The most common choice for the likehood of a single measurement is to pick it to be Gaussian.
We assign:
$$
\begin{array}{ccc}
p(y_i|\mathbf{x}_i, \mathbf{w}, \sigma) &=& \mathcal{N}\left(y_i| y(\mathbf{x}_i;\mathbf{w}), \sigma^2\right)\\
&=& \mathcal{N}\left(y_i | \mathbf{w^{T}\boldsymbol{\phi}(\mathbf{x}_i)}, \sigma^2\right),
\end{array}
$$
where $\sigma$ models the **noise**.
This correspond to the belief that our measurement is around the model prediction $\mathbf{w^{T}\boldsymbol{\phi}(\mathbf{x})}$
but it is contaminated with Gaussian noice of variance $\sigma^2$.

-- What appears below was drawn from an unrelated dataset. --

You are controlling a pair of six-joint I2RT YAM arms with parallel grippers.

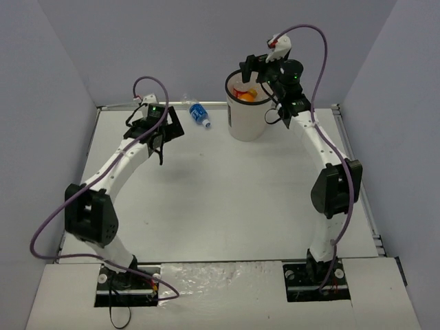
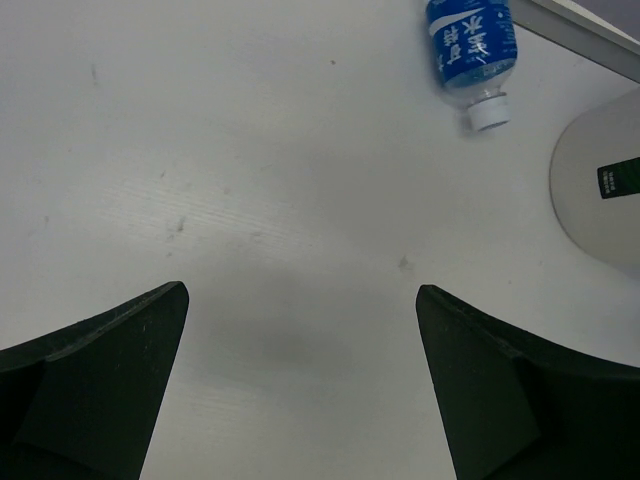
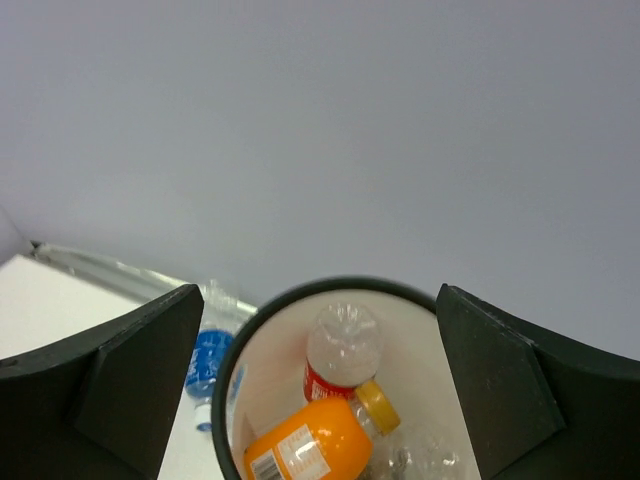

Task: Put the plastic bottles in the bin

Assuming a Gaussian likelihood for a single observation, we have for all the data:
$$
p(\mathbf{y}_{1:n} | \mathbf{x}_{1:n}, \mathbf{w}, \sigma) = \mathcal{N}\left(\mathbf{y}_{1:n} | \mathbf{\Phi}\mathbf{w}, \sigma^2\mathbf{I}_n\right).
$$
Let's look up the form of the multivariate Gaussian from the ([Wiki](https://en.wikipedia.org/wiki/Multivariate_normal_distribution)):
$$
p(\mathbf{y}_{1:n} | \mathbf{x}_{1:n}, \mathbf{w}, \sigma) 
= (2\pi)^{-\frac{n}{2}}\sigma^{-n} e^{-\frac{1}{2\sigma^2}\lVert\mathbf{\Phi}\mathbf{w}-\mathbf{y}_{1:n}\rVert^2}.
$$

### Maximum Likelihood Estimate of $\mathbf{w}$

Once we have a likelihood, we can train the model by maximizing the likelihood:
$$
\mathbf{w}_{\mbox{MLE}} = \arg\max_{\mathbf{w}} p(\mathbf{y}_{1:n}, |\mathbf{x}_{1:n}, \mathbf{w}, \sigma).
$$
When we do this we are essentially selecting the model that makes the observations most likely.
For the Gaussian likelihood, we have:
$$
\log p(\mathbf{y}_{1:n}, |\mathbf{x}_{1:n}, \mathbf{w}, \sigma) =
-\frac{n}{2}\log(2\pi)
-n\log\sigma
- \frac{1}{2\sigma^2}\lVert\mathbf{\Phi}\mathbf{w}-\mathbf{y}_{1:n}\rVert^2.
$$
Taking the derivatives of this expression with respect to $\mathbf{w}$ and setting them equal to zero (sufficient condition) yields the same solution as least squares.
$$
\mathbf{w}_{\mbox{MLE}} \equiv \mathbf{w}_{\mbox{LS}}.
$$

### Maximum Likelihood Estimate of $\sigma$
The probabilistic interpretation above gives the same solution as least squares.
To start undersanding its power, notice that it can also give us an estimate for the measurement noise variance $\sigma^2$.
All you have to do is maximize likelihood with respect to $\sigma$.
For the Gaussian likelihood:

+ Take the derivative of $p(\mathbf{y}_{1:n}|\mathbf{x}_{1:n},\mathbf{w}_{\mbox{MLE}},\sigma)$ with respect to $\sigma$.
+ Set to zero, and solve for $\sigma$.
+ You will get:
$$
\sigma_{\mbox{MLE}}^2 = \frac{\lVert \mathbf{\Phi}\mathbf{w} - \mathbf{y}_{1:n}\rVert^2}{n}.
$$

### Making Predictions
How do we make predictions about $y$ at a new point $\mathbf{x}$?
We just use the laws of probability...
For the Gaussian likelihood, the **point predictive distribution** is:
$$
p(y|\mathbf{x}, \mathbf{w}_{\mbox{MLE}}, \sigma^2_{\mathbf{\mbox{MLE}}}) = 
\mathcal{N}\left(y\middle|\mathbf{w}_{\mbox{MLE}}^T\mathbf{\phi}(\mathbf{x}), \sigma_{\mbox{MLE}}^2\right).
$$